Print every line of the listing below, starting with the line that holds "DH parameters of" and going on through the line that holds "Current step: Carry", both included, and print nothing else.

▶

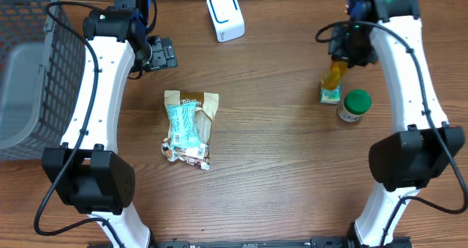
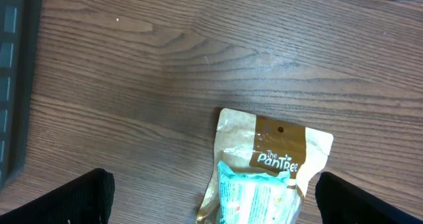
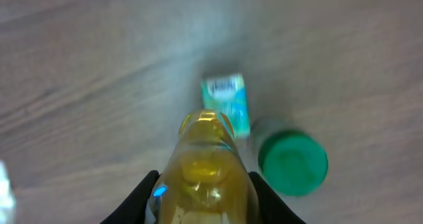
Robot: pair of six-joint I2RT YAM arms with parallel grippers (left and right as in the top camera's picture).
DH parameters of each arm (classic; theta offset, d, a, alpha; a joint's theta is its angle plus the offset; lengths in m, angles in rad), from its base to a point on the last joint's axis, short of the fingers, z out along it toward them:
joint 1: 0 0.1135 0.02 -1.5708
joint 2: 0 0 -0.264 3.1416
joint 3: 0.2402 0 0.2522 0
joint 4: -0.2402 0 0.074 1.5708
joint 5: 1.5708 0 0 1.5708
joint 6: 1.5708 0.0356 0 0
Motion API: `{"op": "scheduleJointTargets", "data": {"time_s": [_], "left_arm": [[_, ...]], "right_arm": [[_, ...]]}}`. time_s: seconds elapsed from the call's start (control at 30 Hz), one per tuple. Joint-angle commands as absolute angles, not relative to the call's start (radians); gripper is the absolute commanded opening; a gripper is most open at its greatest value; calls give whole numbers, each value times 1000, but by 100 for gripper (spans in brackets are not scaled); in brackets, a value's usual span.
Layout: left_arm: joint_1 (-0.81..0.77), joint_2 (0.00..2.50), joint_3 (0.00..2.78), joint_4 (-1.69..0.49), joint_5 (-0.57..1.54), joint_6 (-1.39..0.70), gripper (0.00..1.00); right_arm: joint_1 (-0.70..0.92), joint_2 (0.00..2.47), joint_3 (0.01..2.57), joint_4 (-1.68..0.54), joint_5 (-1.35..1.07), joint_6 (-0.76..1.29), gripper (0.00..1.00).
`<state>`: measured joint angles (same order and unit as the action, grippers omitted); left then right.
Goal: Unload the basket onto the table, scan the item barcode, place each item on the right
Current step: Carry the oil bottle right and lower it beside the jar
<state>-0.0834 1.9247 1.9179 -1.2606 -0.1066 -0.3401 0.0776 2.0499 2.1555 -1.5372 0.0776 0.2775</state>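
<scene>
- The right gripper (image 1: 342,56) sits at about 2 o'clock on the table (image 1: 278,167) in the overhead view. Its jaws are clamped on a yellow bottle (image 1: 335,76).
- In the right wrist view, the two dark fingers (image 3: 140,199) press the bottle's sides. The bottle's narrow end points away from the camera.
- From above, the bottle slants from the gripper toward 6 o'clock. Whether its far end rests on the wood cannot be told.
- A small teal box (image 1: 330,95) lies at the bottle's far end. It may be touching the bottle or only just beside it; the views do not show which.
- A green-lidded jar (image 1: 355,105) stands upright just beside the box, at its 4 o'clock.
- The white barcode scanner (image 1: 225,14) stands at 12 o'clock, well apart from the bottle.
- The left gripper (image 1: 162,54) is at about 10 o'clock with its jaws wide apart and nothing between them.
- A snack bag (image 1: 189,128) with a tan top and teal front lies flat at about 8 o'clock, near the left gripper at its 5 o'clock.
- A grey wire basket (image 1: 33,80) stands at the 9 o'clock edge.
</scene>
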Motion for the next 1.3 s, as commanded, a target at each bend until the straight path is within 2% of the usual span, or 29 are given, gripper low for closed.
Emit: {"op": "scheduleJointTargets", "data": {"time_s": [0.0, 0.23, 0.6, 0.97, 1.03, 1.27], "left_arm": [[-85, 1923, 1933, -1259, -114, -336, 100], [-85, 1923, 1933, -1259, -114, -336, 99], [-85, 1923, 1933, -1259, -115, -336, 100], [-85, 1923, 1933, -1259, -114, -336, 100], [-85, 1923, 1933, -1259, -114, -336, 100], [-85, 1923, 1933, -1259, -114, -336, 100]], "right_arm": [[58, 2045, 2165, -1612, -17, 284, 21], [59, 2045, 2128, -1692, -13, 285, 22], [59, 2045, 1885, -1542, 36, 285, 22], [59, 2045, 1852, -1501, 96, 284, 37], [59, 2045, 1852, -1501, 96, 285, 43], [59, 2045, 1852, -1512, 95, 285, 53]]}}
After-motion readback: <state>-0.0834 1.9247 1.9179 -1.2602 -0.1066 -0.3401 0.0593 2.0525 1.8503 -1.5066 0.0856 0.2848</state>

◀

◆ **ANSWER TO THIS EXERCISE**
DH parameters of each arm (classic; theta offset, d, a, alpha; a joint's theta is its angle plus the offset; lengths in m, angles in rad), from its base to a point on the last joint's axis, short of the fingers, z out along it toward them:
joint 1: 0 0.1135 0.02 -1.5708
joint 2: 0 0 -0.264 3.1416
joint 3: 0.2402 0 0.2522 0
joint 4: -0.2402 0 0.074 1.5708
joint 5: 1.5708 0 0 1.5708
joint 6: 1.5708 0.0356 0 0
Motion API: `{"op": "scheduleJointTargets", "data": {"time_s": [_], "left_arm": [[_, ...]], "right_arm": [[_, ...]]}}`. time_s: seconds elapsed from the call's start (control at 30 Hz), one per tuple. Joint-angle commands as absolute angles, not relative to the call's start (radians); gripper is the absolute commanded opening; a gripper is most open at its greatest value; calls give whole numbers, each value times 1000, but by 100 for gripper (spans in brackets are not scaled); in brackets, a value's usual span.
Layout: left_arm: joint_1 (-0.81..0.77), joint_2 (0.00..2.50), joint_3 (0.00..2.78), joint_4 (-1.69..0.49), joint_5 (-0.57..1.54), joint_6 (-1.39..0.70), gripper (0.00..1.00); right_arm: joint_1 (-0.70..0.92), joint_2 (0.00..2.47), joint_3 (0.01..2.57), joint_4 (-1.68..0.54), joint_5 (-1.35..1.07), joint_6 (-0.76..1.29), gripper (0.00..1.00).
`<state>`: measured joint angles (same order and unit as the action, grippers omitted); left then right.
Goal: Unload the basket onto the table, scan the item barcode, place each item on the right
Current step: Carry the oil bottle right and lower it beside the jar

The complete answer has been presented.